• WORK INSTRUCTIONS
Keep the text of the data exactly as it is and omit each picture from the copy.

• INFORMATION SUPPLIED
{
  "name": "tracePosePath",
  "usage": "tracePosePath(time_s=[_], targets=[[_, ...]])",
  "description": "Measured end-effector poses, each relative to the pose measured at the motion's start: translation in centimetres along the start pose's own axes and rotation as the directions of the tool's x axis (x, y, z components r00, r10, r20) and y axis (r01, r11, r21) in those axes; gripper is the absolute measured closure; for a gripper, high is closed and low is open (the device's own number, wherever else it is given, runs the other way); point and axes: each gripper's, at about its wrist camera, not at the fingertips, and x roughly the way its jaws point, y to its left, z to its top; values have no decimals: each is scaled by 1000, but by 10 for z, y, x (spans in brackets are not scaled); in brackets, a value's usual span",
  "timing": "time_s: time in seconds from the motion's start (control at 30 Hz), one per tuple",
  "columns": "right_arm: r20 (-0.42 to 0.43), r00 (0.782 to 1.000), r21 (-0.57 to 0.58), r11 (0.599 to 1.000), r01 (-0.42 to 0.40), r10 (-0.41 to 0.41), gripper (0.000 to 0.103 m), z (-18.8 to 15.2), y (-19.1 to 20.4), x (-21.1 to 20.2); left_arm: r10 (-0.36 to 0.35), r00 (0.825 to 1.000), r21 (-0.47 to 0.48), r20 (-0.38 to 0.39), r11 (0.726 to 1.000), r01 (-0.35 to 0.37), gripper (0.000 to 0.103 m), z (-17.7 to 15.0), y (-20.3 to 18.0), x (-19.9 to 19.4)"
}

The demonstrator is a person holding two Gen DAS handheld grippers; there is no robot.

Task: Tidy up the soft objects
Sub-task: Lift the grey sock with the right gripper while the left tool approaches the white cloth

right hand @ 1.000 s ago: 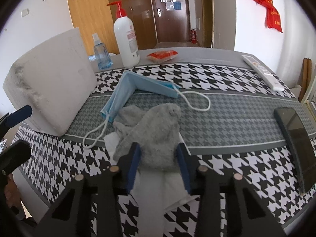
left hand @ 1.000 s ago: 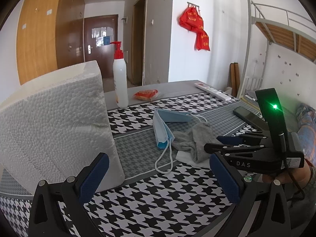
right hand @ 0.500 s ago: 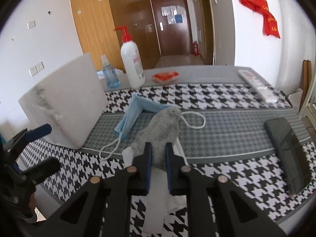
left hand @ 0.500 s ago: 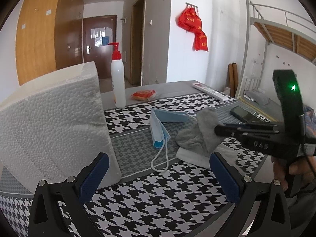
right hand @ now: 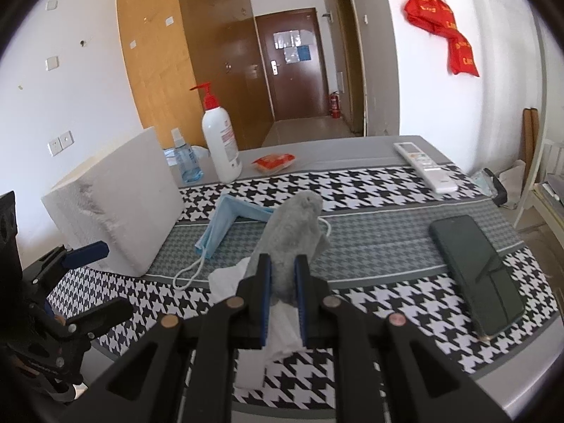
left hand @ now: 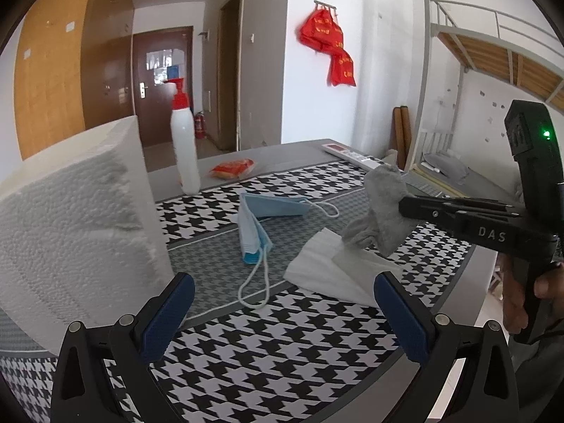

• ANSWER TO THE PROBLEM
{
  "name": "tracePosePath",
  "usage": "tracePosePath(time_s=[_], targets=[[_, ...]])",
  "description": "Measured end-effector poses, each relative to the pose measured at the motion's start: translation in centimetres along the start pose's own axes and rotation as the directions of the tool's x axis (x, y, z components r00, r10, r20) and y axis (r01, r11, r21) in those axes; gripper is the absolute measured closure; for a gripper, high is closed and low is open (the device's own number, wherever else it is given, runs the other way); point and axes: each gripper's, at about its wrist camera, not at the fingertips, and x roughly the way its jaws point, y to its left, z to its top; values have no decimals: each is scaled by 1000, but by 10 for z, y, x (spans in brackets are not scaled); in brackets, a value's usual span",
  "timing": "time_s: time in seconds from the motion's start (control at 30 Hz), one per tuple",
  "columns": "right_arm: r20 (-0.42 to 0.43), r00 (0.782 to 1.000), r21 (-0.57 to 0.58), r11 (0.599 to 1.000), r01 (-0.42 to 0.40), r10 (-0.41 to 0.41), gripper (0.000 to 0.103 m), z (-18.8 to 15.2), y (-19.1 to 20.4), x (-21.1 to 20.2); left_arm: r10 (-0.36 to 0.35), r00 (0.825 to 1.000), r21 (-0.47 to 0.48), r20 (-0.38 to 0.39), r11 (0.726 to 1.000), r01 (-0.35 to 0.37), gripper (0.000 to 0.103 m), z (-17.7 to 15.0), y (-20.3 to 18.0), x (-19.9 to 19.4)"
}

The demonstrator is a person holding two Gen DAS handheld grippers; there is no robot.

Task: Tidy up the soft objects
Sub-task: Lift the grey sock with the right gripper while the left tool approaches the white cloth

right hand @ 1.000 s ago: 
left hand @ 1.000 s ago: 
right hand @ 0.500 s ago: 
left hand @ 0.500 s ago: 
right hand @ now: 
left hand @ now: 

Reply complete, and nothing else is required.